L’avènement des NTIC : un bouleversement pour la maîtrise de l’information
Le début du 21ème siècle scelle définitivement l’entrée des nations dans l’âge de l’information. L’explosion de l’information ouverte, la mondialisation informative et l’instantanéité de sa diffusion confèrent indéniablement un réel pouvoir aux médias et aux techniques de communication. Cet accroissement exponentiel se caractérise essentiellement par le développement, sans commune mesure, des nouvelles technologies de l’information et de la communication dans la vie de tous les jours et dans le fonctionnement des sociétés. L’émergence des smartphones, la possibilité d’être connecté sur internet et donc de consulter toutes sortes de médias en ligne en permanence, a fortement modifié la vie de tout un chacun. La mise à disposition de l’information sous différents supports et surtout son aspect « poussé », via l’envoi de notifications ou mails automatiques entraînent une immédiateté effrénée de l’information. Le fait de savoir devient du coup plus important que la valeur de l’information elle-même.
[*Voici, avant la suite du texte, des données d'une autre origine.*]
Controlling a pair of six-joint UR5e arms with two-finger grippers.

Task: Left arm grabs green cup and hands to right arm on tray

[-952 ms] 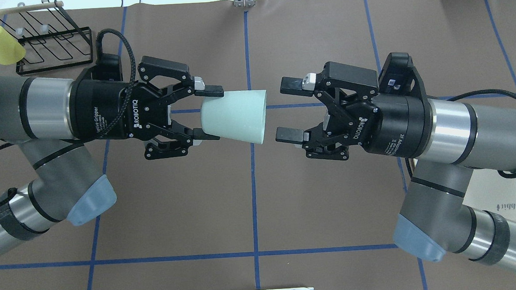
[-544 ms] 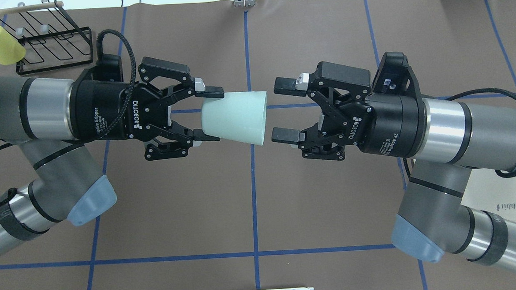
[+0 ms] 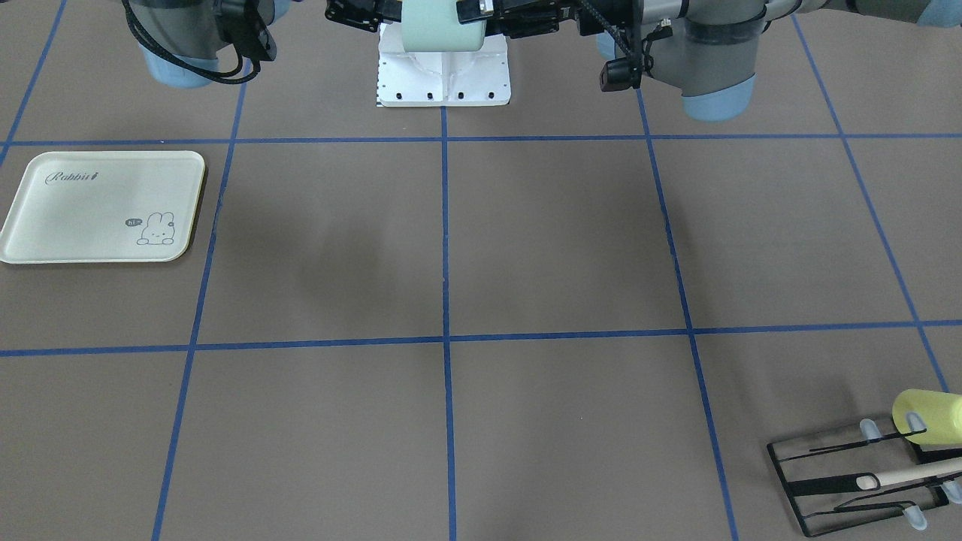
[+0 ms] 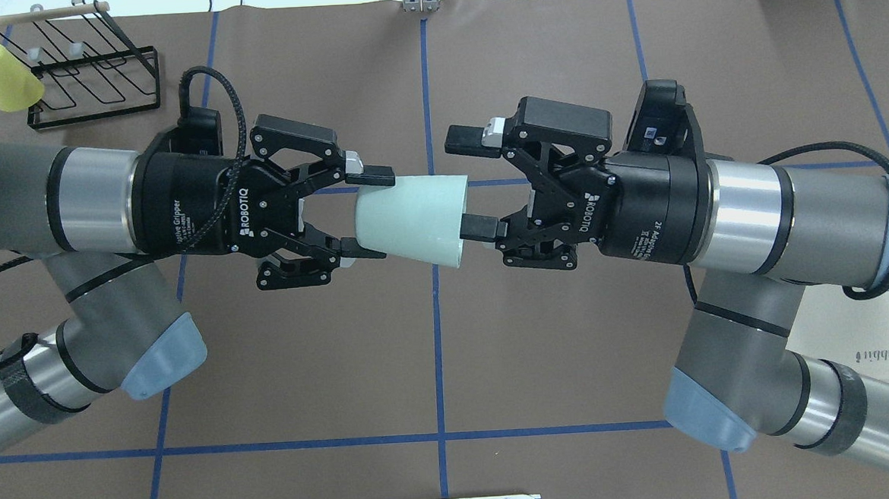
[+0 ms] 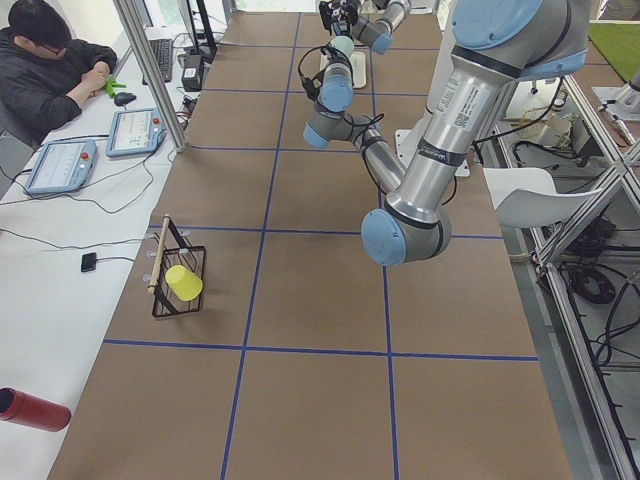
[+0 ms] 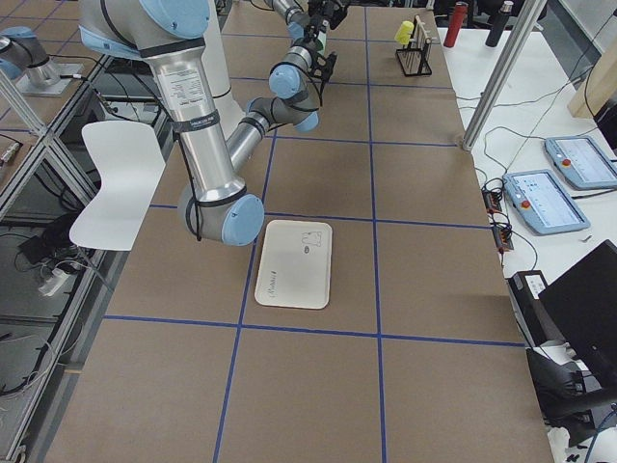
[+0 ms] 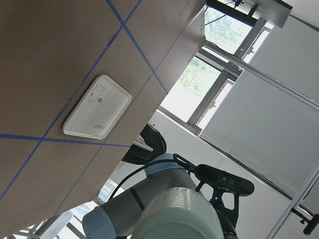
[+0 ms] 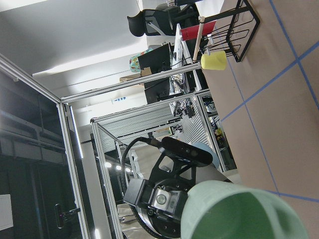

Cette course exaltée à l’information, facilitée par toutes les possibilités offertes par les NTIC présente des aspects pervers qui peuvent très rapidement se révéler totalement contre-productifs notamment dans le domaine professionnel, car la somme des informations recueillies à traiter et exploiter devient difficilement gérable. De plus, cet amoncellement peut tout à fait aboutir à une dépendance informative et technologique. La contraction d’une nouvelle forme de stress, l’ergostressie[i], résultante de cette dépendance devient un phénomène de plus en récurrent dans bon nombre d’entreprises. Le journaliste Xavier Biseul[ii], dans un articule intitulé « Technostressé ? Débranchez ! » cite cet exemple certainement évocateur pour bon nombre d’entre nous : « Lundi matin. Au bureau. Votre boîte aux lettres affiche 97 nouveaux e-mails. En tête de liste, celui de votre patron, qui vous rappelle une importante conférence Web. Il vous a déjà laissé un message vocal et un SMS. Et maintenant, deux pop-up bombardent votre écran : un rappel du calendrier et un message instantané. La semaine débute à peine que, déjà, le stress électronique vous guette ... ».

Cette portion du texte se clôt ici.